Thirteen Western states still have some kind of open-range law, according to The Associated Press. Yet as the West fills in, more people moving into rural neighborhoods are bothered by livestock straying onto their property, and increased traffic means more accidents involving livestock that stray onto roads. Every year, about a thousand motorists hit livestock on roads in Oregon, Idaho, Montana, Wyoming and Utah, and several die, according to research by The Oregonian newspaper in 1997.
Yet ranchers can’t afford to pay 50 cents to $2 per linear foot to fence all the land their stock grazes, says Steve Pilcher, vice president of the Montana Stockgrowers Association. Much of the grazing land is federal, so either taxpayers would have to pay for fencing, or ranchers would have to abandon their federal leases, Pilcher says. "It could be devastating to local economies in ranching areas."
"It’s an absurd law in the context of modern American society," counters Jon Marvel, an Idaho environmentalist who tried, without success, to organize a national group to reform open-range laws in 1994. Open range can be undone by grassroots efforts. Typically, if enough residents in an area get fed up, they can petition their county governments to hold an election to decide whether their area should be "closed range," meaning, livestock must be fenced in. Such efforts have succeeded in many localities, but they have to overcome ranchers’ grip on local politics.
John Ward, himself a rancher, had been involved in just such a fight before he hit the cow last September, on state Highway 66 near Ashland, Ore. Ward had been trying to close the range along that highway, and to close another 23,000 acres around his purebred Hereford operation, which was threatened by invasions of another rancher’s cattle. Both those efforts were squashed by other ranchers who pressured county and state governments. Then, that night on the highway, "The cow just trotted down a hill onto the road, boom! — it really plastered my truck," Ward says. His insurance company paid $600 to reimburse the rancher who owned the cow, but only half the cost of a new truck, he adds.

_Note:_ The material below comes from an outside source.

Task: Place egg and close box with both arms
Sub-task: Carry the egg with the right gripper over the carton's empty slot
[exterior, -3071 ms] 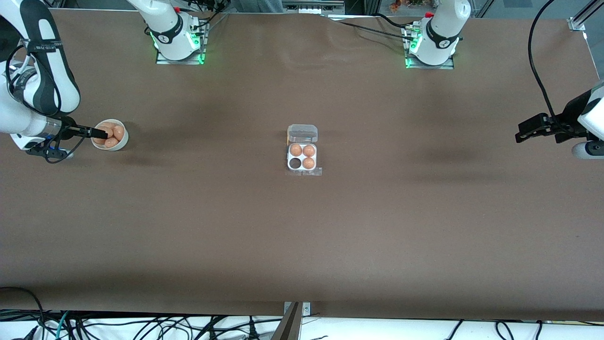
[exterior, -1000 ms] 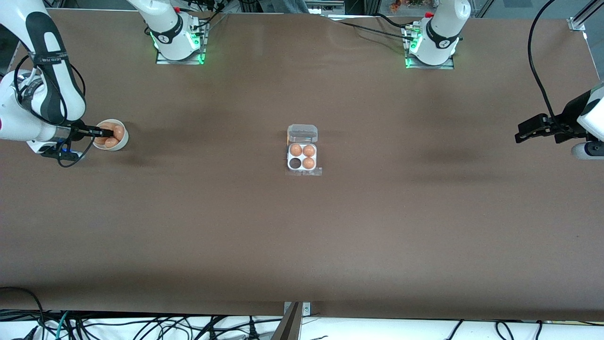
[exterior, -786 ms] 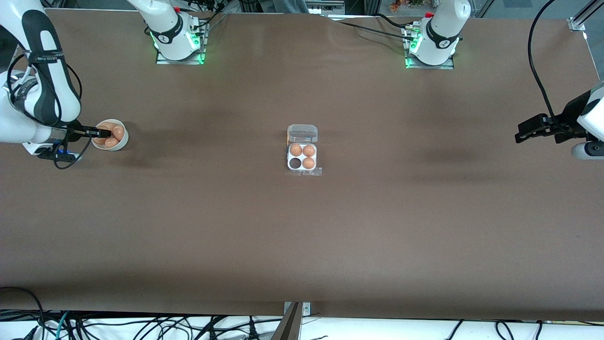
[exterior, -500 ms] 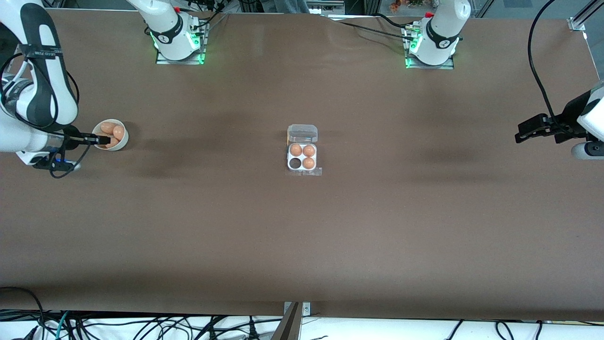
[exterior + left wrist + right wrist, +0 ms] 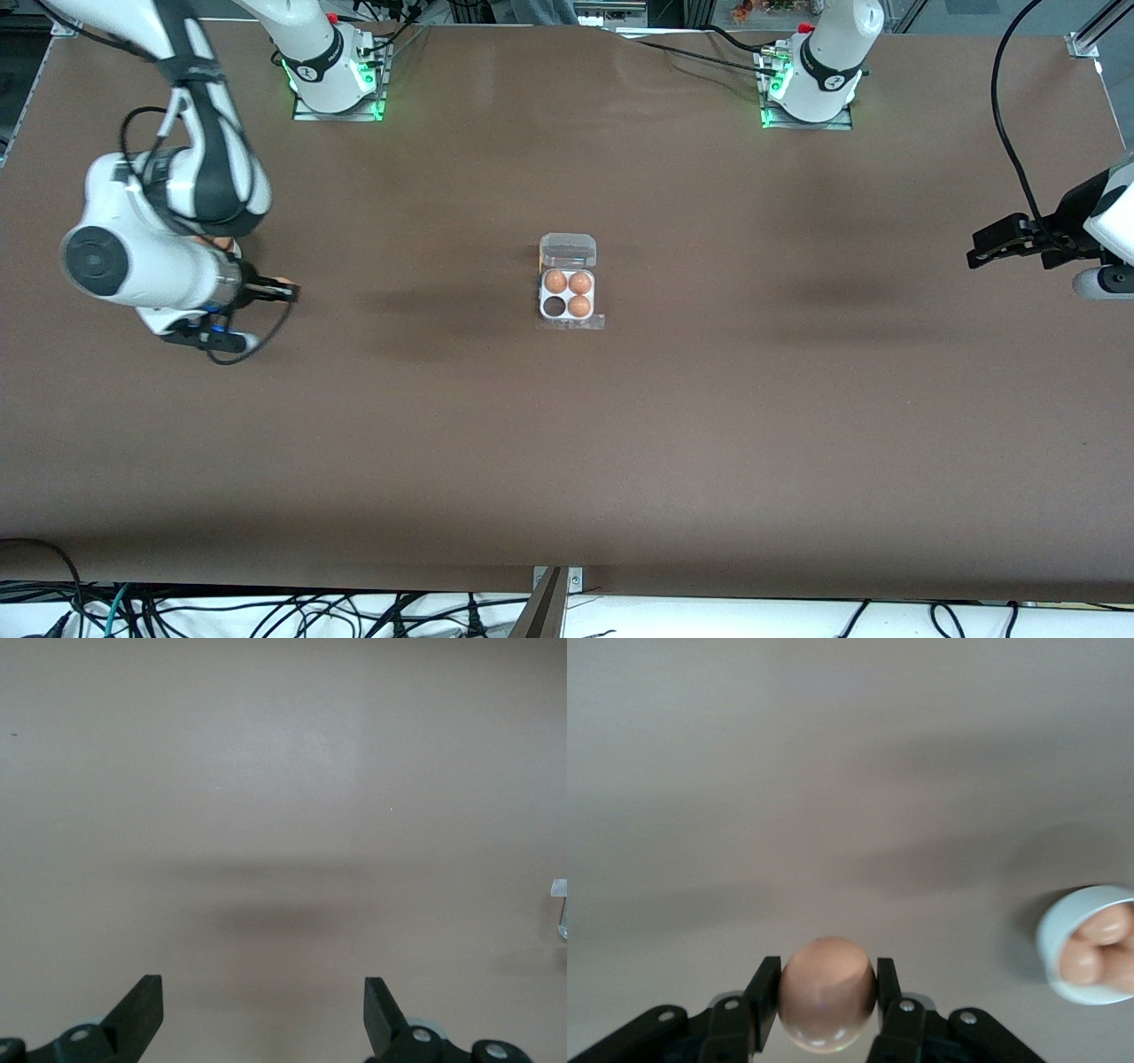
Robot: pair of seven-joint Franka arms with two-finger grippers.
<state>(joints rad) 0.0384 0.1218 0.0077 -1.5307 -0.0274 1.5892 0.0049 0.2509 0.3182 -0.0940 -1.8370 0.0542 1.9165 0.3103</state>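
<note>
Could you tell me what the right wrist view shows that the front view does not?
Only the right wrist view shows the white bowl with eggs left in it, and the egg plainly pinched in the right claw. Only the front view shows the box, lid open, three cells filled and one empty, plus the left claw waiting open at its end of the table. Both show the right claw over bare brown table.

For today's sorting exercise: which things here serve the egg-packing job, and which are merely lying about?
Job:
egg held in the right pincer
box, lid open, one cell empty
bowl of spare eggs
left pincer, open, waiting over the table's end

Lying about:
cables past the table edge
</note>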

Kent Knudson didn’t take the political route. Knudson, a freelance photographer, came home in January 2003 to find 20 cows trampling his yard near Snowflake, Ariz. He shot and killed one cow, and got charged with one felony count of "shooting livestock of another," which carries a maximum penalty of $150,000 fine and two-and-a-half years in prison, he says.
Knudson, who’s awaiting trial, reports he’s already spent $12,000 on lawyers. He’d lived around Snowflake for 40 years, he says, but now he’s moved to Phoenix partly because the rural culture turned against him. "The whole legal system up there is meant to do anything to help the ranchers."
Open-range laws are true "special-interest legislation," says one of Knudson’s lawyers, Foster Glass, who also represented another notorious shooter — Patrick Shipsey, a doctor and environmentalist who executed 11 cows that kept breaking through fences he’d installed around his 960 acres near John Day, Ore., in 1995 and 1996 (HCN, 11/25/96: Cows, ballot measure gunned down in Oregon).
Shipsey tried to challenge Oregon’s open-range laws, but was convicted of 11 felonies, and sentenced to 15 days in jail. He had to pay $12,199 in fines and restitution, and was required to do 880 hours community service. "His medical practice went to hell," and he also had to move, says Glass.
Many ranchers act responsibly, but one careless individual can give the industry a bad name, as happened last summer in Bovill, Idaho. One rancher’s cattle kept coming right into town, night after night, damaging residents’ yards and other property. The problem has ended now, but only because the rancher fell ill and his operation was taken over by a relative, says mayor Dorendorf: "Unfortunately, that’s what it took."